Produz carne vermelha de qualidade nutricional superior, com baixo teor de gordura e colesterol e, ao mesmo tempo, saborosa.
Esta ave de grande porte tem também um alto índice de produtividade, com cada fêmea podendo produzir em média 30-50 ovos/ano, dependendo da matriz.
De acordo com diversas análises de mercado, a criação de avestruzes mostrou-se mais rentável que a de bovinos, aliado ao fato de poder aproveitar-se outros produtos além da carne. Dentre eles, podemos citar o couro (confecção de roupas, calçados, bolsas, etc), plumas (adornos e indústria eletro-eletrônica, ovos (artesanato), cílios (manufatura de cílios postiços e pincéis), e até mesmo córneas (estudos em fase experimental para utilização em transplantes).
A estrutiocultura está, cada vez mais, ganhando espaço no agribusiness como alternativa à pecuária.

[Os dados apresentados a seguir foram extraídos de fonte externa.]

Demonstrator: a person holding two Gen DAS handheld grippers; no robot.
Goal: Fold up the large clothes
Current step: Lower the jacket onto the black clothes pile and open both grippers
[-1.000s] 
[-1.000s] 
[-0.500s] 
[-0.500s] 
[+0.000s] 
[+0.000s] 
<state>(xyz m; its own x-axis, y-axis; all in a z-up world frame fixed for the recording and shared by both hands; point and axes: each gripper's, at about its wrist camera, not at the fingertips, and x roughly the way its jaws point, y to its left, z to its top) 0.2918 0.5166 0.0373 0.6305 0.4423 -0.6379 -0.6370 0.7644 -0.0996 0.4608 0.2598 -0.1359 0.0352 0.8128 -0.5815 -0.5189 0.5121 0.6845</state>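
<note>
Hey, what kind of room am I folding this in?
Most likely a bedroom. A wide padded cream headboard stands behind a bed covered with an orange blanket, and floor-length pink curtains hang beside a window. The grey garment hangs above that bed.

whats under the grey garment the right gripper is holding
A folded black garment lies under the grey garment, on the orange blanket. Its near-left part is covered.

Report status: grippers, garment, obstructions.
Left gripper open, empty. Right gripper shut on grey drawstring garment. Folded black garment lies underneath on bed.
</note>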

A atividade comercial de criação de avestruzes teve início no Brasil há quase uma década (1995) e estima-se que o nosso país já detenha o 5º maior rebanho do mundo , ocupando uma posição de destaque no cenário mundial (os quatro principais produtores mundiais são, em ordem decrescente, África do Sul, Estados Unidos, União Européia e China). A estrutiocultura tem potencial para ser uma atividade bastante lucrativa, já que há uma demanda cada vez mais exigente por qualidade (a carne tem alto valor nutricional, com baixos teor de colesterol e o couro é o 2º mais resistente).
O mercado brasileiro é o maior consumidor mundial de plumas, utilizadas no carnaval (também utilizadas na confecção de espanadores e indústria automobilística).